IEs ist unmöglich, es mit Sicherheit zu wissen Was geschah bei der US-Präsidentschaftswahl 2016? Donald Trump, der unwahrscheinliche Sieger, gewann mit deutlichem Vorsprung. Sein Sieg war garantiert, als es ihm gelang, seine Konkurrentin der Demokratischen Partei, Hillary Clinton, in einer Handvoll Staaten im Mittleren Westen zu besiegen. Trump gewann in jedem der umkämpften Staaten – Florida, Iowa, Michigan, North Carolina, Ohio, Pennsylvania und Wisconsin. Die Margen waren nicht immer groß, aber er gewann trotzdem. Meinungsumfragen hatten dies nicht gezeigt, und die meisten politischen Experten erwarteten nicht, dass Trump gewinnen würde. Tatsächlich gab es sogar Gerüchte, dass Hillary Clinton Staaten wie Utah gewinnen würde – die garantiert Republikaner wählen würden –, aber das sollte nicht sein; Trump eroberte Utah mit einem ordentlichen Vorsprung. Die meisten der erfahrenen Politiker und Journalisten waren der Meinung, dass Hillary Clinton sogar mit einem Erdrutschsieg gewinnen könnte. Wie sich herausstellte, gewann sie drei Millionen Stimmen mehr als Trump, doch aufgrund der besonderen Logik des US-Wahlsystems gewann Trump mit 304 Stimmen Vorsprung gegenüber Hillary Clinton mit 227 Stimmen.

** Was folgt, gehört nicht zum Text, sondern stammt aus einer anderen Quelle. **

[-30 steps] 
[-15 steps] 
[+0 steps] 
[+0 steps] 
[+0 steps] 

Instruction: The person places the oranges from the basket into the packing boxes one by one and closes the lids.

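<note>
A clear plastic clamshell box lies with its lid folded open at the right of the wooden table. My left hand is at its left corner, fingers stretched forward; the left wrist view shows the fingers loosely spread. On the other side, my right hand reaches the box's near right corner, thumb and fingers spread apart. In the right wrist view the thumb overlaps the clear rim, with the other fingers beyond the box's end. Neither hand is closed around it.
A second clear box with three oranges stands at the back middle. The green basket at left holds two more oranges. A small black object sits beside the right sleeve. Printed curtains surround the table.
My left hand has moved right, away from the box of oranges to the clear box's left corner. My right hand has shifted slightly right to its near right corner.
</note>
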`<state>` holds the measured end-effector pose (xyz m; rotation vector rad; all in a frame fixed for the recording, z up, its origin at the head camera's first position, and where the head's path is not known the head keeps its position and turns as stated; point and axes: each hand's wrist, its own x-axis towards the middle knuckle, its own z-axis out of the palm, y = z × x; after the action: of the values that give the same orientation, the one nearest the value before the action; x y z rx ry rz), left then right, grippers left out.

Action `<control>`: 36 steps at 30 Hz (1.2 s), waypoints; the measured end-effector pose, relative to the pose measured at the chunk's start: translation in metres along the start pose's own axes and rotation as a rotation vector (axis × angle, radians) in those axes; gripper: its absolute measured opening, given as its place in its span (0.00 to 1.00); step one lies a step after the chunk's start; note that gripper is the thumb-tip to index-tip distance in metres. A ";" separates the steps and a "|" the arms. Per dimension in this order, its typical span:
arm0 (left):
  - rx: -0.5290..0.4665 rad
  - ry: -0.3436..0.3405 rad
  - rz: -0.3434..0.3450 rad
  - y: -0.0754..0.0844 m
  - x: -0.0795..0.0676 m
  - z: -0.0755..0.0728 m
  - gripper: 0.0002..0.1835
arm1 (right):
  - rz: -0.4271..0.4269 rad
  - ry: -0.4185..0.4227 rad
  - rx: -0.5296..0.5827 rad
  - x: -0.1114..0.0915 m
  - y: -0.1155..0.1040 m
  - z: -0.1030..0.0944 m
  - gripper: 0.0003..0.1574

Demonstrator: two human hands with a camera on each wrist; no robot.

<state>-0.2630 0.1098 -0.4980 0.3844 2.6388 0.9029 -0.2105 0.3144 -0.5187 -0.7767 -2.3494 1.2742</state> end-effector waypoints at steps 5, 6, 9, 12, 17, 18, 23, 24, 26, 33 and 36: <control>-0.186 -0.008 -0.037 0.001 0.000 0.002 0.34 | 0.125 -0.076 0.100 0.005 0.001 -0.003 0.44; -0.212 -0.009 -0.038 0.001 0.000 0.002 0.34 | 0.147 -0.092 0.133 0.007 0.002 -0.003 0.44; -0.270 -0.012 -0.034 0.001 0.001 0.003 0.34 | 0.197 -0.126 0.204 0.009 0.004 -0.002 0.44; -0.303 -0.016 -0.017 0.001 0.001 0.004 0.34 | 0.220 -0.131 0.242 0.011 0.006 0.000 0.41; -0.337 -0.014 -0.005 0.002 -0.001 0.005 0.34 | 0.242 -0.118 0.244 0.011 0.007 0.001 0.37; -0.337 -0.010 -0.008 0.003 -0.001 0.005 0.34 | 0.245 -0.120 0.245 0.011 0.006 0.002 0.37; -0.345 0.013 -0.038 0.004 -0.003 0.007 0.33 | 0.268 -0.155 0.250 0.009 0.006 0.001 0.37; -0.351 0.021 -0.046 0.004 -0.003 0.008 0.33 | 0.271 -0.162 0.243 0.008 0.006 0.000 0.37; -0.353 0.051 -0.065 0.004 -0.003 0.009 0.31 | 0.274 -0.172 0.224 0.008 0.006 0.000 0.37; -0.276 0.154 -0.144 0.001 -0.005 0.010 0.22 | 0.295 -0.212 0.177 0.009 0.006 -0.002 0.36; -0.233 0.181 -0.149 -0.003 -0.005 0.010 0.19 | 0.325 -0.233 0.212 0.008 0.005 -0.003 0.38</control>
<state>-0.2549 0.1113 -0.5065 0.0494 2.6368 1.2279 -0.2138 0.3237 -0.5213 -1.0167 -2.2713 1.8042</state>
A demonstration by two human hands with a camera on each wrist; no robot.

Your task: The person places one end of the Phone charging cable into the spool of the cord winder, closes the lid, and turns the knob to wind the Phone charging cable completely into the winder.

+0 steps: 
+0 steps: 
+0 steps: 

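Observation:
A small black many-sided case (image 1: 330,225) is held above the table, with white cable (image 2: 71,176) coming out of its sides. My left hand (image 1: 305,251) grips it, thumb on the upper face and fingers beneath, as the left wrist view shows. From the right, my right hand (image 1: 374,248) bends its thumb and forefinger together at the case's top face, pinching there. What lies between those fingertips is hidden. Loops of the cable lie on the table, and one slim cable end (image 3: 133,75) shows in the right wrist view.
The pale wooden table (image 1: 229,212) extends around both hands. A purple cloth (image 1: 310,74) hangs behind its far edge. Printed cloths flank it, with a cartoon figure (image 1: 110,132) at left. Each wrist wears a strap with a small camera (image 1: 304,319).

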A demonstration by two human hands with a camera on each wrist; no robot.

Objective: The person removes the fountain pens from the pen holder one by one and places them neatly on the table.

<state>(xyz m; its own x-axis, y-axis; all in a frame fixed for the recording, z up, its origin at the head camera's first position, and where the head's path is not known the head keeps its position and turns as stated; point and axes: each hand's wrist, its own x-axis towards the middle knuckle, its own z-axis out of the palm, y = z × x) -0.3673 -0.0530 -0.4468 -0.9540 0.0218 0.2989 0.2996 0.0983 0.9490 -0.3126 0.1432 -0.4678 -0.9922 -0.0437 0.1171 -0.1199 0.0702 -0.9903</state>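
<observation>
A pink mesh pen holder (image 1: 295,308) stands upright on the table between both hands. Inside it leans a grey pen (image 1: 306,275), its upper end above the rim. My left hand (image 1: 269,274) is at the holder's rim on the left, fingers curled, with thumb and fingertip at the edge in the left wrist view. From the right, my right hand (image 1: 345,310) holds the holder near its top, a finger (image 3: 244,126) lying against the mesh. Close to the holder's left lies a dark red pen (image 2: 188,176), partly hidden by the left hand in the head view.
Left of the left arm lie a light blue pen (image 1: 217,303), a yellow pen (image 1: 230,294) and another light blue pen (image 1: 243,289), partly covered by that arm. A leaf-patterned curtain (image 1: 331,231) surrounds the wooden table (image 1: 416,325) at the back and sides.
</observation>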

Eineinhalb Jahre später fragt sich die US-Öffentlichkeit immer noch, wie Trump gewonnen hat. Ungläubigkeit ist die vorherrschende Stimmung unter den Wählern der Demokratischen Partei und denen, die Trump nicht mehr mögen. Wie ist es möglich, dass dieser Mann die Wahl gewonnen hat, sagen sie? Man kann nicht sagen, dass die Wahlbeteiligung niedrig war, denn bei der höchst umstrittenen Wahl im Jahr 2016 stimmten mehr Menschen als für die Wiederwahl von Barack Obama im Jahr 2012. Zwar war die Siegspanne in zwölf der wichtigsten Staaten sehr gering. In vier Bundesstaaten – Michigan, New Hampshire, Pennsylvania und Wisconsin – gewann Trump mit weniger als einem Prozent Vorsprung und entzog Hillary Clinton 12 Wahlmännerstimmen. In zwei weiteren Bundesstaaten, Florida und New Hampshire, gewann Trump mit 1 zusätzlichen Wählerstimmen des Wahlkollegiums mit einem Vorsprung von etwas mehr als 46 Prozent. Das war ein sehr enger Wettbewerb. Hillary Clinton hätte die Wahl durchaus gewinnen können, wenn die Ergebnisse zu ihren Gunsten ausgefallen wären. Wie sich herausstellte, gewann Trump.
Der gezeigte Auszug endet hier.